ぐりりと先端に指が潜り込み、ちゅくちゅくと素早く這い回った。土方は目を開いたまま、声もなく絶頂する。
熱に掻き乱れる土方の潤みきった瞳は、陶然とした銀時の微笑みに気づかない。銀時が流雲の着流しを持ち上げると、ドロドロに溶けきった白い欲情が粘つく糸を引いた。

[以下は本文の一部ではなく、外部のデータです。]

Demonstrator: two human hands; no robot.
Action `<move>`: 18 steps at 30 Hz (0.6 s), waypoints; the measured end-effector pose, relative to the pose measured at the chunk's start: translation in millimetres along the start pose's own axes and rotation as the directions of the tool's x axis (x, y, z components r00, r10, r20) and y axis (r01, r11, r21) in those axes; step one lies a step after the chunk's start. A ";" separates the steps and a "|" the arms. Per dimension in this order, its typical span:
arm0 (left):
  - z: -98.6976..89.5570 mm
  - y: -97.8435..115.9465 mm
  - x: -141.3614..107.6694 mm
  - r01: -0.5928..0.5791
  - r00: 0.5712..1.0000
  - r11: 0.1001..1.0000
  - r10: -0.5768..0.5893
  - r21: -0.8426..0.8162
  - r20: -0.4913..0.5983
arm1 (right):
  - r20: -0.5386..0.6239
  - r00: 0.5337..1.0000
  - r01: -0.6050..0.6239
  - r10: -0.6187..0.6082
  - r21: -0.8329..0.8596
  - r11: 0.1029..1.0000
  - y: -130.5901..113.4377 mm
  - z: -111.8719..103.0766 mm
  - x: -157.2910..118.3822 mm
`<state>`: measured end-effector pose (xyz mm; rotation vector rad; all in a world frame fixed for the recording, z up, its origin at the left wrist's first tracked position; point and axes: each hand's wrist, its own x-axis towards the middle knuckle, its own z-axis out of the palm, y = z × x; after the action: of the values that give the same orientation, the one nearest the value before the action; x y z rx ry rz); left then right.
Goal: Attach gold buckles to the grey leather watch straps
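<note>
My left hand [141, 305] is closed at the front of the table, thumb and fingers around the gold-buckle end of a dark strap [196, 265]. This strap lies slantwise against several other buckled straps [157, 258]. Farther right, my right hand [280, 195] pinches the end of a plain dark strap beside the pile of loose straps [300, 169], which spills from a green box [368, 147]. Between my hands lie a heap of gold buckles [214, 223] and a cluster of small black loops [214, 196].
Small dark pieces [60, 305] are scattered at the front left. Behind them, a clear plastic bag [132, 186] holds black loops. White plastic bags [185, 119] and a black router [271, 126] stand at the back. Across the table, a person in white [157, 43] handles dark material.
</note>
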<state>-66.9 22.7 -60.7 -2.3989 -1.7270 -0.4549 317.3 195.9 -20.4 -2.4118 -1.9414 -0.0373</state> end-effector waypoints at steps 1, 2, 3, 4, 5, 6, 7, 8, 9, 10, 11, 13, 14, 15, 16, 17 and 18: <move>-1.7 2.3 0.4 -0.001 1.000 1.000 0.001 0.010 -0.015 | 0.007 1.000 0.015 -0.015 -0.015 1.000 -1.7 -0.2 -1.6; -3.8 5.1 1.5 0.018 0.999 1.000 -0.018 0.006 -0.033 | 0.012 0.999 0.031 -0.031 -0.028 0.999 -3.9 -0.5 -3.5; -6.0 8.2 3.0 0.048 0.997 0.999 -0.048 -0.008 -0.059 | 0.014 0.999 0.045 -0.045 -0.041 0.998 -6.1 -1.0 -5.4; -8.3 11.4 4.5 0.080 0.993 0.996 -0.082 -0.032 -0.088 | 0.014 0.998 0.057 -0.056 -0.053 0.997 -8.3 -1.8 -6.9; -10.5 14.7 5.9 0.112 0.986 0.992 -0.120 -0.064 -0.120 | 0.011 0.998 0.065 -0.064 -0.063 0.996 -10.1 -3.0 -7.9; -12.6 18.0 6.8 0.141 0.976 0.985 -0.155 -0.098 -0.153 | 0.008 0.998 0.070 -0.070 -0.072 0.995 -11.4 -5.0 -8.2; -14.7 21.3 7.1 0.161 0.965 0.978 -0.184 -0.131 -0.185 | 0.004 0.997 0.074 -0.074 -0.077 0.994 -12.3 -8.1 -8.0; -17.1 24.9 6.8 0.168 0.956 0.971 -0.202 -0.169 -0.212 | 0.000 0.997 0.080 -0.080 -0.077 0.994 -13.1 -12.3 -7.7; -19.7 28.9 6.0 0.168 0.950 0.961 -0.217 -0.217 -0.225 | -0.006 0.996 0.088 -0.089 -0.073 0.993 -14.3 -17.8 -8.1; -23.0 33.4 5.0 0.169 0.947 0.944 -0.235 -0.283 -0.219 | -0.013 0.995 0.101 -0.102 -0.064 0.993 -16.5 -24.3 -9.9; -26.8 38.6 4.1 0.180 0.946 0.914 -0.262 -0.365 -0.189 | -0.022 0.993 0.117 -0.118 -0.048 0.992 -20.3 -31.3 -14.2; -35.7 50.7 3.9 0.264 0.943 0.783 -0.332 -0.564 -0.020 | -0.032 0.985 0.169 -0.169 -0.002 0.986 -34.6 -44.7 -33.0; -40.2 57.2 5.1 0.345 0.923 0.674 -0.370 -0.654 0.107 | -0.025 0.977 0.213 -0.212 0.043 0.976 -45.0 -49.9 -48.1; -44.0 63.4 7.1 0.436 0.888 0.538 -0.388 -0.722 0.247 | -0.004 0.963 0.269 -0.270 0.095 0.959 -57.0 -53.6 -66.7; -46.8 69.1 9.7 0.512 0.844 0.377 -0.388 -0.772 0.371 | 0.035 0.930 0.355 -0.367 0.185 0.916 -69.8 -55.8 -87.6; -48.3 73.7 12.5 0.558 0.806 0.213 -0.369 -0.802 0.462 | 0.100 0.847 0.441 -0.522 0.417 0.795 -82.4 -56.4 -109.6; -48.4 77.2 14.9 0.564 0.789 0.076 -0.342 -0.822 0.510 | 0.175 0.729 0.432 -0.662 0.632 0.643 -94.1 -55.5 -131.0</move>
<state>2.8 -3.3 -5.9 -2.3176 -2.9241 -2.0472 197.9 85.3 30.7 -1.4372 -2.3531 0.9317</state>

「……見ろよ、ほら。ぐちょぐちょしてる。すげェやらしい」
「…っ、そんなもん…見せンな……」
「恥ずかしいの? お前のザーメンだよ。出したてホカホカ…湯気とか立ってるんじゃね?」
「も、もう最低だぞ、テメェ……っ!」
「ええっ!? わ、悪かったから泣くなって!」

あやすように背中を摩られると、強張った肩の筋肉も解れていく。
口では卑猥な囁きばかりして土方の羞恥を煽り立てたし、右手は意地悪な手つきで土方のペニスを辱しめた。
しかし銀時の左手は、苛めている最中も、ずっと優しく撫でていてくれた。愛されているのだと実感出来て、達する時も、銀時の汗と石鹸と体臭の甘さを、心ゆくまで嗅いでいた。首に手を回しても銀時は嬉しげに口角を上げ、土方のペニスを上下に擦り立てた。そうされてしまうと力が入らなくて、土方は銀時にますます縋り付いてしまう。柔らかな銀髪と高い体温をいっぱいに感じて、その時、土方の世界は銀時一色に塗り込められ満ち満ちていた。

「グスッ……う、ぎんとき……ッ」
「土方ぁ……ごめんね。泣かないで。もう苛めたりしねェからよ、今日は」

──今日は。既に不穏な予感がしなくもないが、銀時は普段見られない至極誠実な表情で誓いを立てて、土方の唇に触れるだけのキスをした。

「ん、ん…ふ、あ……銀とき。もっと」
「土方くん最高。マジで好き。ほんとに好きだよ……っん、ふ」

マジもほんとも一緒だろうが。これ以上は辛抱できず首元にしがみつくと、銀時はすぐに蕩かすような舌で土方の希望に応えてくれた。
顎に添えてくる右手は左手より大分しっとりとしているし、格好いいんだか悪いんだか何なんだか、もうよく分からないけれど。
それでも今こうして引き寄せた先に坂田銀時という男がいることが、キスで交わし合う体温が、伝わる想いが、どうしようもなく幸せだと思った。